> Work required:
The lines to reproduce from the material below are those from the one containing "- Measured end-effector" through the one containing "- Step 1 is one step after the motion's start", both included; write them out exactly and add nothing.

> Collected data:
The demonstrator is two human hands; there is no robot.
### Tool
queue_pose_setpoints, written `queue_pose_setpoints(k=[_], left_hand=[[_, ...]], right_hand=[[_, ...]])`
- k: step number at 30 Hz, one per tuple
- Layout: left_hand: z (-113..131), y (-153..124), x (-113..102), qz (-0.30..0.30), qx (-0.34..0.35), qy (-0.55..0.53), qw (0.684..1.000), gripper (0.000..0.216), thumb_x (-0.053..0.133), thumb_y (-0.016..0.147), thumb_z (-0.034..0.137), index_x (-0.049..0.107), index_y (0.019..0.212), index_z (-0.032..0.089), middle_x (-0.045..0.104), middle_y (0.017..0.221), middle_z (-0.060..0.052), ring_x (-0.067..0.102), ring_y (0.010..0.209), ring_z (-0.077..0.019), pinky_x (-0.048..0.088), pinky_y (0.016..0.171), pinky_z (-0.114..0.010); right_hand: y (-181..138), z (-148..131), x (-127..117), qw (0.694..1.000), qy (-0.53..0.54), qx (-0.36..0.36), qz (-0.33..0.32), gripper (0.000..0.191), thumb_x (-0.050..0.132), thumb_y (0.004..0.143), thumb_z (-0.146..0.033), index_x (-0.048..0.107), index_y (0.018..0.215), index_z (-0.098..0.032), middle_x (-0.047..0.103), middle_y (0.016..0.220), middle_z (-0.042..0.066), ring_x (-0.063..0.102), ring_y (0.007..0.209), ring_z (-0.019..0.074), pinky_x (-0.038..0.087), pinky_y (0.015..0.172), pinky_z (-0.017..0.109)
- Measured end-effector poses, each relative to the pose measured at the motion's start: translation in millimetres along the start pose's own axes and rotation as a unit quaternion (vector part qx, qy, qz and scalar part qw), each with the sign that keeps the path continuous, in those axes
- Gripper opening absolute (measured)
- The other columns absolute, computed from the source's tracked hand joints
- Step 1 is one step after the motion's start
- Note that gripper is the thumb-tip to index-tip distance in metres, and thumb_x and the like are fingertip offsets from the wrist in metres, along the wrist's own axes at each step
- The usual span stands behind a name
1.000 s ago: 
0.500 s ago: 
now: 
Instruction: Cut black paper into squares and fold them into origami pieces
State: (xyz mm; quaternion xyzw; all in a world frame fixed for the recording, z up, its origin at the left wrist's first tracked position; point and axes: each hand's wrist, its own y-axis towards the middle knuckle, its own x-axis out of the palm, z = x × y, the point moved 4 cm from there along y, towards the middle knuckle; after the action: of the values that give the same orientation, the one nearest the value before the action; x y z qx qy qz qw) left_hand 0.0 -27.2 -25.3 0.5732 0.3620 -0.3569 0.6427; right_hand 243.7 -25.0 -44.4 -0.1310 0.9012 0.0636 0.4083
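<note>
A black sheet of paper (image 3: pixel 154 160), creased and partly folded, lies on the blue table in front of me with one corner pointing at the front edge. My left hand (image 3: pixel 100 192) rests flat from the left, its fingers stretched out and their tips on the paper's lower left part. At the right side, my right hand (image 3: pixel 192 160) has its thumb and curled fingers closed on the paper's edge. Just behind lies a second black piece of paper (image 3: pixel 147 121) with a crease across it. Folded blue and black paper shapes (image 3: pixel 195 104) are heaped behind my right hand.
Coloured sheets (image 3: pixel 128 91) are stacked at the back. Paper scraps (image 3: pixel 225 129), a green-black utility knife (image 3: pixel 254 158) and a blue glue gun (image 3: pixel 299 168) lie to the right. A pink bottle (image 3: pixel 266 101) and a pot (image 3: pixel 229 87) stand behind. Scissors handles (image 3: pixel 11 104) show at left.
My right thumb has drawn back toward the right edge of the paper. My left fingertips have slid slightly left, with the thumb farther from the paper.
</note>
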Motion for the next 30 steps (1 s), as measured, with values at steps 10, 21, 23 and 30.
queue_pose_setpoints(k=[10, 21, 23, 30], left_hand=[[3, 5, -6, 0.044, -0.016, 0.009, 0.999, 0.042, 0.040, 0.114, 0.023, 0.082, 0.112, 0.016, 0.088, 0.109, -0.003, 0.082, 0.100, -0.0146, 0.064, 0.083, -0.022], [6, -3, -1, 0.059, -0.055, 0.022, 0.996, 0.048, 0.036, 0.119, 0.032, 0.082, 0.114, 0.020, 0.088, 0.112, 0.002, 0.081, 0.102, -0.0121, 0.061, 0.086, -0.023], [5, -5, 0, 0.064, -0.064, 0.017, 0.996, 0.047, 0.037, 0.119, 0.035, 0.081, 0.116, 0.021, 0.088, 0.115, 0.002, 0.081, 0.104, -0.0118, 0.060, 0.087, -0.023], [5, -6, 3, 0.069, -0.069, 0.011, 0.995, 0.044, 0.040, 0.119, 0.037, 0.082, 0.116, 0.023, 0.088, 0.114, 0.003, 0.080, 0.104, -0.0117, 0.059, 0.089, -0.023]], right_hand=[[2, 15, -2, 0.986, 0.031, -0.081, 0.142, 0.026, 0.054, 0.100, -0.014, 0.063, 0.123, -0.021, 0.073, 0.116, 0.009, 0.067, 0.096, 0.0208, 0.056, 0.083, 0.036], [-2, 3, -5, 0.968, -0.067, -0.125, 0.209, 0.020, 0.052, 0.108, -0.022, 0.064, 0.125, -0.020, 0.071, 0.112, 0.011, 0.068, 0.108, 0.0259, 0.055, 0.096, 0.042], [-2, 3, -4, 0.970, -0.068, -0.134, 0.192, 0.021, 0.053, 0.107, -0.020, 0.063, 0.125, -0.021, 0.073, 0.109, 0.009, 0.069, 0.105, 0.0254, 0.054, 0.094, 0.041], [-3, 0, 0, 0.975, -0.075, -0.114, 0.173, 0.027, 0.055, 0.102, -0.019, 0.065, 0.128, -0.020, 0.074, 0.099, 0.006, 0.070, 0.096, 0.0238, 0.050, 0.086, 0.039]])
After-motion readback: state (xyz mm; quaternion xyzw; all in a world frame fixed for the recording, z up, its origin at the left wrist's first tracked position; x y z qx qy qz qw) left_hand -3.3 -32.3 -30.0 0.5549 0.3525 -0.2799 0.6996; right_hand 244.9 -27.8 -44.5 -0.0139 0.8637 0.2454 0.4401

> Problem solution:
- Measured end-effector poses, each relative to the pose measured at the motion's start: translation in millimetres along the start pose's own axes and rotation as a unit quaternion (vector part qx, qy, qz and scalar part qw), each with the sign that keeps the path continuous, in those axes
- Gripper opening absolute (measured)
- The other columns absolute, computed from the source's tracked hand joints
- Step 1 is one step after the motion's start

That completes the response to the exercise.